RESULTS OF OPERATIONS
THREE AND NINE MONTH PERIODS ENDED SEPTEMBER 30, 1999 AND 1998
Revenue. For the three months ended September 30, 1999, development revenue from
related parties increased 552% to $0.7 million from $0.1 million for the
comparable three month period in 1998. For the nine months ended September 30,
1999, development revenue from related parties decreased 29% to $1.5 million
from $2.1 million for the comparable nine month period in 1998. The increase in
the three month period was due principally to 1999 development funding from
Baxter, relating to the platelet pathogen inactivation system, and from the
Consortium. As a result of an amendment to the Platelet Agreement, Cerus was
responsible for funding 100% of the platelet program expenses during the third
quarter of 1998. The decrease in the nine month period was primarily due to an
amendment to the RBC/FFP Agreement, as a result of which Cerus is responsible
for all development funding relating to the FFP program after 1998.
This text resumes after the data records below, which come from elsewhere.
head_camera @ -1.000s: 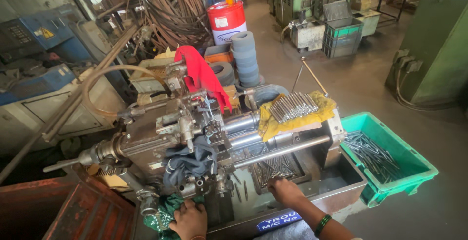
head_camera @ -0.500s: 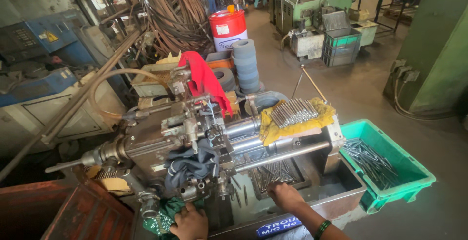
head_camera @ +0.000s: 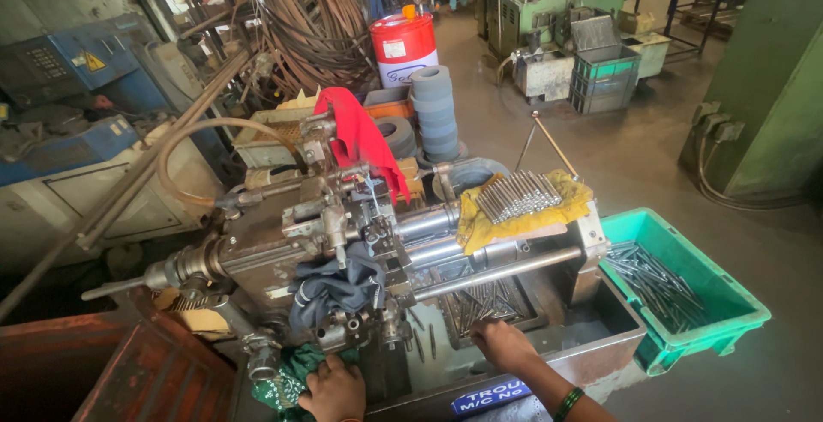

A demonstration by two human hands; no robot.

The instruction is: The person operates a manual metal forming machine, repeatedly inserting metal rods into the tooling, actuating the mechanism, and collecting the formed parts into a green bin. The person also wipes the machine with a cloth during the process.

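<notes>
I look down on a greasy metal lathe-like machine (head_camera: 343, 233) with a dark rag (head_camera: 330, 289) draped over its middle. My left hand (head_camera: 334, 390) rests closed on a green cloth (head_camera: 287, 375) at the machine's front. My right hand (head_camera: 501, 342) reaches into the metal tray (head_camera: 600, 349) below the machine, fingers curled among thin steel rods (head_camera: 484, 302); what it grips is hidden. Finished rods (head_camera: 519, 193) lie in a bunch on a yellow cloth (head_camera: 480, 225) atop the machine.
A green plastic crate (head_camera: 686, 336) with more rods stands at the right. A red cloth (head_camera: 360, 135), a red-and-white drum (head_camera: 403, 45), stacked grey discs (head_camera: 437, 113) and coiled wire (head_camera: 313, 11) lie behind. A red metal bin (head_camera: 103, 371) sits at lower left.
The view has shifted slightly; my right hand has moved a little deeper among the rods in the tray. My left hand stays on the green cloth.
</notes>
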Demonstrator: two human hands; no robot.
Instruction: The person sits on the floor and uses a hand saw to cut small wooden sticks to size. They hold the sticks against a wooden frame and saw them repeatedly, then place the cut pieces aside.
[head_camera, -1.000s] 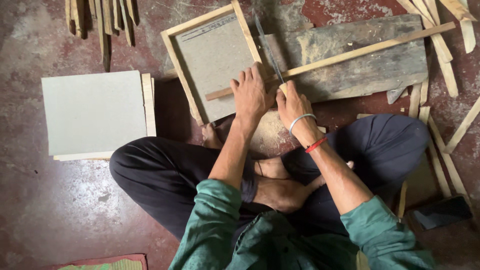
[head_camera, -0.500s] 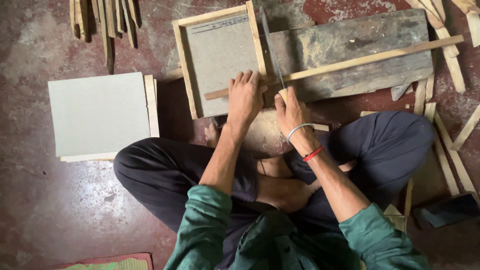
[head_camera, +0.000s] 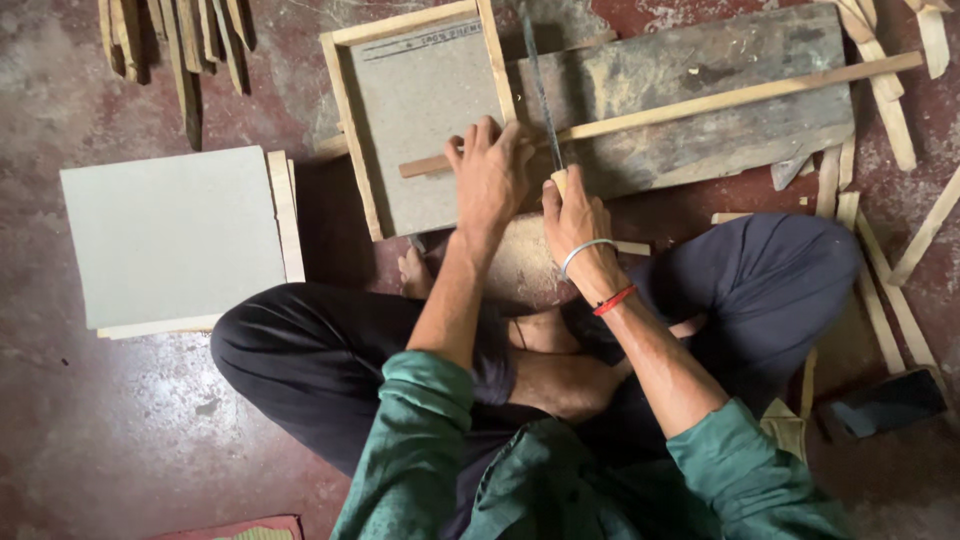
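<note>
1. Pressing down flat, your left hand (head_camera: 490, 175) lies with fingers spread open over the long wooden strip (head_camera: 700, 100), pinning it where it crosses the edge of the framed grey board (head_camera: 420, 110); nothing is enclosed in that grip.
2. Your right hand (head_camera: 575, 225) has its grip closed tight around the pale handle of a thin saw blade (head_camera: 540, 85), which runs up and away from you and crosses the strip just beside your left fingertips.
3. That strip lies slantwise over a weathered grey plank (head_camera: 720, 130), its far end reaching toward the upper right.
4. You sit cross-legged on a worn, reddish floor (head_camera: 100, 420), with a rounded wooden block (head_camera: 520, 265) between your feet and the frame.
5. A stack of grey boards (head_camera: 170, 235) lies to your left, well apart from the frame; loose wooden strips (head_camera: 880, 300) scatter at your right and more lie at the upper left (head_camera: 180, 50).
</note>
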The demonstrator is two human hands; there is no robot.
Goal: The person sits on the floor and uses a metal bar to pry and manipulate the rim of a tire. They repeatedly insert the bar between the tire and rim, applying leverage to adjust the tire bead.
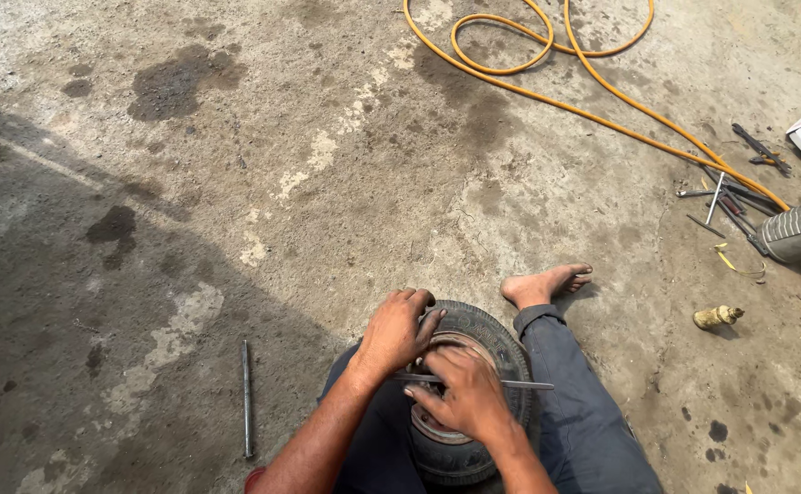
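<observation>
Resting between the person's legs at six o'clock in the view, a small black tyre (474, 384) on its wheel rim (432, 428) lies flat, steadied there, it seems, by the thighs on either side. The left hand (395, 331) is curled over the tyre's edge at about ten o'clock, fingers closed on the rubber bead, apparently pressing it away from the rim. The right hand (463, 395) lies across the middle of the wheel with its fingers wrapped around a thin flat metal lever (519, 384), whose free end sticks out toward three o'clock, likely held low for prying. A bare foot (547, 284) rests on the concrete floor (327, 183) just beyond the tyre at one o'clock. A loose metal rod (247, 399) lies at nine o'clock, well apart. Farther out toward two o'clock, an orange hose (602, 87) loops across the ground past scattered hand tools (725, 197), a ribbed grey metal housing (798, 233) and a small brass fitting (716, 316).
</observation>
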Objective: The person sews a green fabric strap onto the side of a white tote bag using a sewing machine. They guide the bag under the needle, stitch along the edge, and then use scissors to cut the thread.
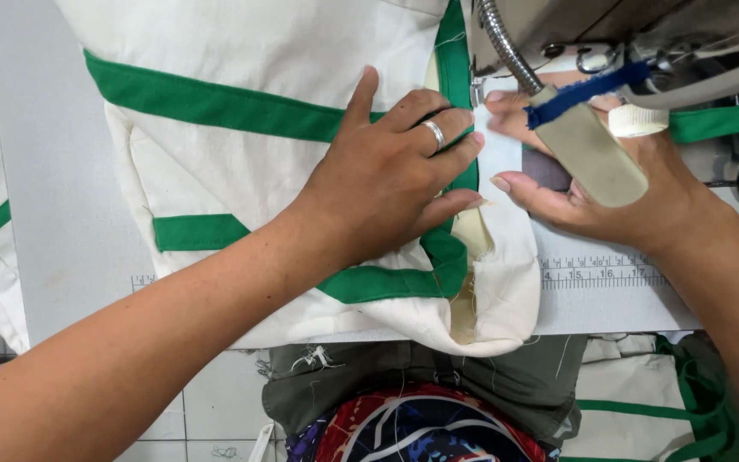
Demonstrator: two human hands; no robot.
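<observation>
Two hands are in view: the left hand (387, 175) and, just beside it to the right, the right hand (596, 184). One silver ring (434, 133) sits on a finger of the left hand. One cream cloth piece (241, 184) lies under the left hand, and on it four green bands can be counted. One printed ruler strip (600, 272) shows on the table edge just below the right hand. One sewing machine (643, 43) stands above the right hand, with one flexible metal hose (505, 47) and one blue strap (583, 92).
</observation>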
Additionally, development revenue from Baxter for the red blood cell pathogen
inactivation system for the nine month period ended September 30, 1999 was
significantly less than in the comparable nine month period in 1998. This
decrease was due mostly to reduced expenses incurred by Cerus on this project in
1999, while Baxter's spending remained relatively constant. Decreased revenue
from Baxter was partially offset by development revenue from the Consortium
recognized in 1999. Cerus did not recognize any license or milestone revenue in
the three and nine months ended September 30, 1999 and 1998.
Government grant revenue increased 67% for the three months ended September 30,
1999 from the comparable three month period in 1998, and increased 29% for the
nine months ended September 30, 1999 from the comparable nine month period in
1998. The increases were primarily due to periodic changes in grant-related
activity. In general, grant-related activity is a function of how that activity
fits into the overall development activity at Cerus and is not necessarily
indicative of future grant revenue. Cerus' current government grant expires in
September 2002. There can be no assurance that Cerus will receive additional
government grants in the future.
Research and Development Expenses. Research and development expenses increased
5% to $6.0 million for the three months ended September 30, 1999 from $5.7
million for the comparable period in 1998, and decreased 33% to $15.9 million
for the nine months ended September 30, 1998 from $23.8 million for the
comparable period in 1998. The increase in the three month period was due
principally to the addition of research and development personnel, increased
costs for toxicology studies and clinical trials, and increased expenses
incurred for fee-for-service development activities at Baxter relating to the
FFP program. The decrease in the nine month period was primarily due to a
one-time expense of $8.3 million which was included in research and development
expenses for the nine months ended September 30, 1998. This one-time expense of
$8.3 million in 1998 related to Cerus' purchase of an increased share of future
platelet pathogen inactivation system revenue. In addition, Cerus incurred
research and development expenses in the second and third quarter of 1998
related to an amendment to the Platelet Agreement, under which Cerus was
responsible for funding 100% of the platelet program expenses during those
periods. Notwithstanding the effects of these items, research and development
expenses increased in the nine month period due to the addition of research and
development personnel, increased costs for toxicology studies and clinical
trials, and increased expenses incurred for fee-for-service development
activities at Baxter relating to the FFP program. Cerus anticipates that
research and development expenses will increase as activities relating to its
Phase 3 clinical trials for platelet and FFP systems and development activities
relating to its other programs expand.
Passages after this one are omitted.